Only the pictures are to be omitted; everything else in the listing must be reproduced exactly.

## PROVIDED MATERIAL
[Start of Attachment]

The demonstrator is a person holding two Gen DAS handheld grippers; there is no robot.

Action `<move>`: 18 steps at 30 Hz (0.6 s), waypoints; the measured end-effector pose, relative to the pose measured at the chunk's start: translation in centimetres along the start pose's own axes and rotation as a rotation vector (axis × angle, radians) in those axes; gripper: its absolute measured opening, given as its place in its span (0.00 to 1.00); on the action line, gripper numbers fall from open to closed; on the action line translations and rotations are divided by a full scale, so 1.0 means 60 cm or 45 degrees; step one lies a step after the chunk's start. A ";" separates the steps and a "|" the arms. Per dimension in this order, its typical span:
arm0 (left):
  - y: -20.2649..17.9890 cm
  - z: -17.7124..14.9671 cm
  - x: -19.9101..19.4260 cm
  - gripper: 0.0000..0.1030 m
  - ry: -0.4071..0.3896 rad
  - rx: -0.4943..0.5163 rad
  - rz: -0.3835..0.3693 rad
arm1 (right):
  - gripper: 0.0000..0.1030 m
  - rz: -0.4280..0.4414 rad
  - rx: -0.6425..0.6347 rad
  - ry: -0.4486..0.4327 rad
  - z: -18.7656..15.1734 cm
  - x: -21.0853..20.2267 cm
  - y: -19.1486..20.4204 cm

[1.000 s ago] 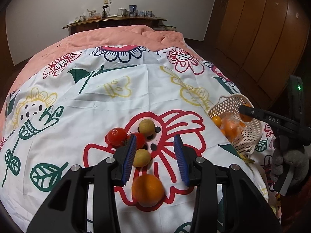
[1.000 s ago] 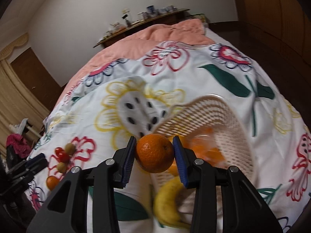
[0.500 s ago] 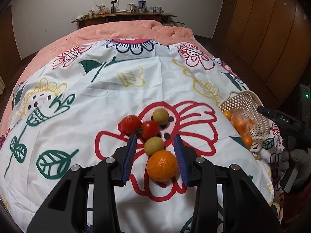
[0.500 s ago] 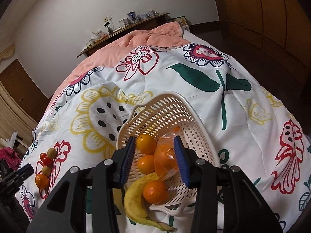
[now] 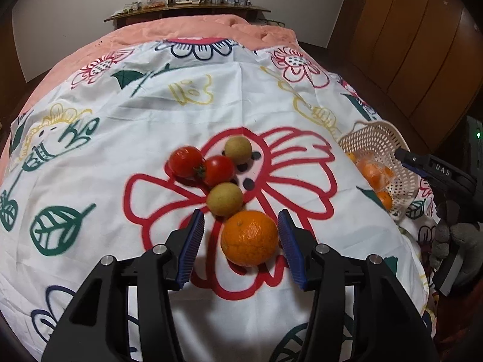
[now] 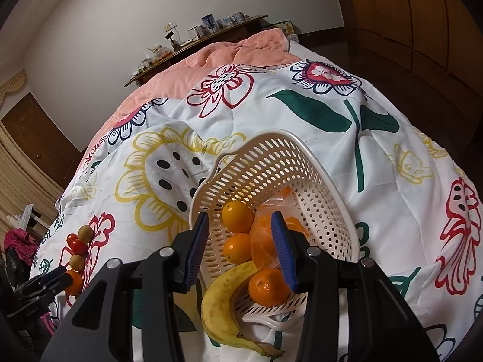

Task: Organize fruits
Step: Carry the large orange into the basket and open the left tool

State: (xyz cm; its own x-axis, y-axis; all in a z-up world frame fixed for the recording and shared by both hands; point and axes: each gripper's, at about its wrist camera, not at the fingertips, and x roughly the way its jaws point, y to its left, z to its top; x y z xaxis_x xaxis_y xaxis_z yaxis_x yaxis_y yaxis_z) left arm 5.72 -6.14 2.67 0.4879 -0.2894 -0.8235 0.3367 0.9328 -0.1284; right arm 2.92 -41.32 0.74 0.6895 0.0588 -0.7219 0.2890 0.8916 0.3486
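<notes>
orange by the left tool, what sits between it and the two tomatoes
In the left wrist view, one yellow-green round fruit lies between the orange and the tomatoes, touching the nearer tomato; whether it touches the orange is unclear.

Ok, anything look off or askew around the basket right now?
Yes. The basket is tipped on its side on the bedspread, its mouth facing the right gripper. A banana lies half out over the rim, so it and the oranges near the mouth could roll out.
</notes>
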 end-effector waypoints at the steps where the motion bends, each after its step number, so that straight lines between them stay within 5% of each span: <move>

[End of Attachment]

## RESPONSE TO THE TASK
The demonstrator is a person holding two Gen DAS handheld grippers; there is no robot.

Action `<move>`: 18 steps at 30 Hz (0.6 s), waypoints; the measured end-effector pose, relative to the pose measured at the chunk's start: translation in centimetres along the start pose's own axes and rotation as a rotation vector (axis × angle, radians) in those axes; gripper: its absolute measured opening, given as its place in its span (0.00 to 1.00); on the action line, gripper numbers fall from open to closed; on the action line translations and rotations are divided by a full scale, so 1.0 means 60 cm or 45 degrees; step one lies a step after the chunk's start. A ";" separates the steps and a "|" the arms. Per dimension in this order, its typical span:
arm0 (left):
  - y: -20.2649..17.9890 cm
  - z: -17.7124..14.9671 cm
  - x: -19.9101..19.4260 cm
  - gripper: 0.0000..0.1030 m
  - ry: -0.4071..0.3896 rad
  - rx: -0.4943..0.5163 rad
  - rz: -0.3835..0.3693 rad
arm1 (right):
  - gripper: 0.0000..0.1030 m
  - rz: -0.4280..0.4414 rad
  - rx: -0.6425..0.6347 rad
  - ry: -0.4486..0.4327 rad
  - z: -18.7656..15.1734 cm
  - x: -21.0853..20.2267 cm
  - y: -19.1486..20.4204 cm

[1.000 s ago] 
[1.000 s ago] 
[0.500 s ago] 
[0.500 s ago] 
[now] 
[now] 

Task: Organize fruits
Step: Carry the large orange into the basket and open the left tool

State: (xyz cm; its own x-axis, y-axis; all in a z-up world frame fixed for the recording and shared by both hands; point and axes: each gripper's, at about its wrist camera, not at the fingertips, and x roughly the way its jaws point, y to its left, z to its top; x y z xaxis_x xaxis_y xaxis_z yaxis_x yaxis_y yaxis_z) left arm 5.72 -6.14 2.67 0.4879 -0.2894 -0.8235 0.3367 0.9328 -0.1284; right arm 2.92 -41.32 0.74 0.6895 0.0588 -0.7219 0.2890 0.8916 0.3486
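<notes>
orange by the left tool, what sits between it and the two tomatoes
In the left wrist view, one yellow-green round fruit lies between the orange and the tomatoes, touching the nearer tomato; whether it touches the orange is unclear.

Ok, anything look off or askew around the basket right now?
Yes. The basket is tipped on its side on the bedspread, its mouth facing the right gripper. A banana lies half out over the rim, so it and the oranges near the mouth could roll out.
</notes>
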 end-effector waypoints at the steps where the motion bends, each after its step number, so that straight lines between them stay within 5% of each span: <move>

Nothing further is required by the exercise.